● YOUR GOAL
From the line with "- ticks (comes" to the line with "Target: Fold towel", retype every line exactly, including those two, and leave out the rest of the data below.

(Stored data entries)
────────────────────

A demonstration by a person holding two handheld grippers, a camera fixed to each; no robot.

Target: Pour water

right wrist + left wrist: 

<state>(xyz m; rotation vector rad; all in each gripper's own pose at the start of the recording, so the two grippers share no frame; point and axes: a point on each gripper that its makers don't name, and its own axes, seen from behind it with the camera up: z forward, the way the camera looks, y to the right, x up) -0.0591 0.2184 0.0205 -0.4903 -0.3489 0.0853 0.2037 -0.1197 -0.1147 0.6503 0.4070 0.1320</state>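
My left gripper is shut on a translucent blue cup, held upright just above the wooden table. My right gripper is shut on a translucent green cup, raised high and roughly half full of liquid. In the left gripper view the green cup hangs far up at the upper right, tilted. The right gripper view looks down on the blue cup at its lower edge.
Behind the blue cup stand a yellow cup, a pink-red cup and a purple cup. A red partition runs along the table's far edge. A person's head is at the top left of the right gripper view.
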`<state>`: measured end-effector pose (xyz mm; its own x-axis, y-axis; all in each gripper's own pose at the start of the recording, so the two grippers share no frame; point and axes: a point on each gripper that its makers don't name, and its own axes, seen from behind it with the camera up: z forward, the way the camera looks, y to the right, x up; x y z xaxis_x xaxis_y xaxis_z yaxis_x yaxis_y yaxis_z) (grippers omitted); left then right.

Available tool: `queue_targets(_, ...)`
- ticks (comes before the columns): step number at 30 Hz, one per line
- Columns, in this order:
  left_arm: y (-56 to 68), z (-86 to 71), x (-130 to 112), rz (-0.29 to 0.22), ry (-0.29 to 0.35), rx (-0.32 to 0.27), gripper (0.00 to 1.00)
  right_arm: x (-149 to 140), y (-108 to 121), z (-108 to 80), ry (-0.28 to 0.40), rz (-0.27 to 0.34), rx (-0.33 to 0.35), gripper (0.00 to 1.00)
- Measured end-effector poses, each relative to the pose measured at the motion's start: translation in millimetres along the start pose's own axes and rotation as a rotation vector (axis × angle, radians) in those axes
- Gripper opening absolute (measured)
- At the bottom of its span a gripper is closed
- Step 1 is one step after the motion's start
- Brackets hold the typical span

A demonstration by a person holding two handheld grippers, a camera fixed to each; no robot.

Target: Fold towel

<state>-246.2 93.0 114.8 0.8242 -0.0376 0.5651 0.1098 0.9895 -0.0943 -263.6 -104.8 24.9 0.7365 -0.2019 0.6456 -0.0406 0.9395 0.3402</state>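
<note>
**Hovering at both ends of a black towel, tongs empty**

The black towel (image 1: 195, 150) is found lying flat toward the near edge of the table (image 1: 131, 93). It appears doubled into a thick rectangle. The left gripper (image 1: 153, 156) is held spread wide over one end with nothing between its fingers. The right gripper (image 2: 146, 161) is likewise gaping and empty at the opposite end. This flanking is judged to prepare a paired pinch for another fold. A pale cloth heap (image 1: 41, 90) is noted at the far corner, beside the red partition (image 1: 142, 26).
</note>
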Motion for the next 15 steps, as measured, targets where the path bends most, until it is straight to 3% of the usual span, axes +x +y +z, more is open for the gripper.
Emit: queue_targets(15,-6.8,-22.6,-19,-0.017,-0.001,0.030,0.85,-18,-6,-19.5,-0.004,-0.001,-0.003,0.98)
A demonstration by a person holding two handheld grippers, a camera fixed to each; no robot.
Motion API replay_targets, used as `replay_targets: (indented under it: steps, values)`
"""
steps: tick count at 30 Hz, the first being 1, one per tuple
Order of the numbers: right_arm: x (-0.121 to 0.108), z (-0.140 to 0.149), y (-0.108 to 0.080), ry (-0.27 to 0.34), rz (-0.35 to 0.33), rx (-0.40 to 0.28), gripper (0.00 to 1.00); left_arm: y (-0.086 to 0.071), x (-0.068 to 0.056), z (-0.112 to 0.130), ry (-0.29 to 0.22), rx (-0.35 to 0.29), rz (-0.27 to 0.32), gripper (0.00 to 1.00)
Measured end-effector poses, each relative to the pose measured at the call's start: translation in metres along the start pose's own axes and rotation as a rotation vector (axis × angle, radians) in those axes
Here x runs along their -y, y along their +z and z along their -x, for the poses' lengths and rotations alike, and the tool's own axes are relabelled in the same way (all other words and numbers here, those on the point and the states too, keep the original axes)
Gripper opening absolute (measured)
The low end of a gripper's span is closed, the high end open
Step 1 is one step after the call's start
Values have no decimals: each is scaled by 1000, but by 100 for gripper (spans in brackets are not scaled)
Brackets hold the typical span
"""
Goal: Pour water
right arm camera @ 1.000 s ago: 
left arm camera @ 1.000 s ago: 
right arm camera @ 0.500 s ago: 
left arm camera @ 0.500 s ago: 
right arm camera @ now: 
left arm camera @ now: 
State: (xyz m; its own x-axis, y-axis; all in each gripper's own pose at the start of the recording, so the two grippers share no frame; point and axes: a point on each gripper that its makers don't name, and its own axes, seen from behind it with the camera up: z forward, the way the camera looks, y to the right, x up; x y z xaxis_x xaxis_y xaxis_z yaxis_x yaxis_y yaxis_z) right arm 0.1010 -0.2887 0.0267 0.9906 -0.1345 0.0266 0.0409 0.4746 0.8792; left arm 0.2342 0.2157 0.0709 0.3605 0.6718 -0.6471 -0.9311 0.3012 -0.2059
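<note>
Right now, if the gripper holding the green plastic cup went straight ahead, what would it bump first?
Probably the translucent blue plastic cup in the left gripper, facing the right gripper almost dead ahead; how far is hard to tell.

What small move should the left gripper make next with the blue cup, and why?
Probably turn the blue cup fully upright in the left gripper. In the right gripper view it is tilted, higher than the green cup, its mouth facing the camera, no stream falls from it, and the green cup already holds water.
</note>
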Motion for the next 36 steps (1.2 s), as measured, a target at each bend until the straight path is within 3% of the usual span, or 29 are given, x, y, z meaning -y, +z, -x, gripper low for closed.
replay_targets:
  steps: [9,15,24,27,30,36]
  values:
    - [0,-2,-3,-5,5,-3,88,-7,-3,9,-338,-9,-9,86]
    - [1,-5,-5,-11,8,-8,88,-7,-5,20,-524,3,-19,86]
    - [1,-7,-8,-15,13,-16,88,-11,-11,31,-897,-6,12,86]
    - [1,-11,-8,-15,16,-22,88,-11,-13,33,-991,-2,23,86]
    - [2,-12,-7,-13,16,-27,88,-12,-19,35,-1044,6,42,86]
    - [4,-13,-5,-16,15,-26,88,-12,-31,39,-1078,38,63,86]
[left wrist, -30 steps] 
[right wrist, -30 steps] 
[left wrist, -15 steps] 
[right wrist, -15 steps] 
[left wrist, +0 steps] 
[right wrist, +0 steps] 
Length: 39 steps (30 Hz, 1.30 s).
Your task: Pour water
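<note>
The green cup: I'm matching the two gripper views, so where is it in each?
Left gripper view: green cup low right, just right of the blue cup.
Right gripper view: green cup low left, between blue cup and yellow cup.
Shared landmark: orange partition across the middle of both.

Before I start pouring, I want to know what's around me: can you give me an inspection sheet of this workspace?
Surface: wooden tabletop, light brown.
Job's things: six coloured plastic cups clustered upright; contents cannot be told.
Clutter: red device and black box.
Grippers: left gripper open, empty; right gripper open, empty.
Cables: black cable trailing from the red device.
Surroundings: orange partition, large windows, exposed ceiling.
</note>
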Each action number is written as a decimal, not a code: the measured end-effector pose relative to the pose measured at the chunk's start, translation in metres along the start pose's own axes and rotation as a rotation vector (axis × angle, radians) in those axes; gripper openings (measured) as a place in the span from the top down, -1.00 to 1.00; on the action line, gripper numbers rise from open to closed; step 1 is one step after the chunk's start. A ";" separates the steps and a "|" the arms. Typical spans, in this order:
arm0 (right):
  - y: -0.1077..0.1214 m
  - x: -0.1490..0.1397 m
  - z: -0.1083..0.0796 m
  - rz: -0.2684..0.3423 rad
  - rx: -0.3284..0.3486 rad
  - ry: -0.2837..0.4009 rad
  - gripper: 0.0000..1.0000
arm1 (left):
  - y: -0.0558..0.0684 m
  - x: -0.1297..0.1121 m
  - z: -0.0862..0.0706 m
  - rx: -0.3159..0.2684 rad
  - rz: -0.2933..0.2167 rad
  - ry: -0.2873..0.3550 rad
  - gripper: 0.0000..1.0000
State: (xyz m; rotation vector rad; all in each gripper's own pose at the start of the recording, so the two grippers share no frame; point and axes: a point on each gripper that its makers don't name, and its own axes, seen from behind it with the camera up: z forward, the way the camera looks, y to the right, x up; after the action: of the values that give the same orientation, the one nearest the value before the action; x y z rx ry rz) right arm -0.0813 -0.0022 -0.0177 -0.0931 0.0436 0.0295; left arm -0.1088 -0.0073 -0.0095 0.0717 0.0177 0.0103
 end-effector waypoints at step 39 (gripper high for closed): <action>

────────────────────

● ANSWER TO THIS EXERCISE
- ticks (comes before the columns): step number at 30 Hz, one per line
- Columns, in this order:
  left_arm: y (-56 to 68), z (-86 to 71), x (-130 to 112), rz (-0.29 to 0.22), ry (-0.29 to 0.35), rx (-0.32 to 0.27), gripper (0.00 to 1.00)
  right_arm: x (-149 to 140), y (-108 to 121), z (-108 to 80), ry (-0.28 to 0.40), rz (-0.27 to 0.34), rx (-0.33 to 0.35), gripper (0.00 to 1.00)
- Measured end-effector poses, each relative to the pose measured at the motion's start: translation in millimetres along the start pose's own axes and rotation as a rotation vector (axis × angle, radians) in those axes
- Gripper opening absolute (measured)
- At the bottom of its span a gripper is closed
- Step 1 is one step after the motion's start
- Brackets hold the typical span

A demonstration by a person holding two handheld grippers, a camera fixed to each; no robot.

Target: Fold towel

Nothing remains to be added to the output.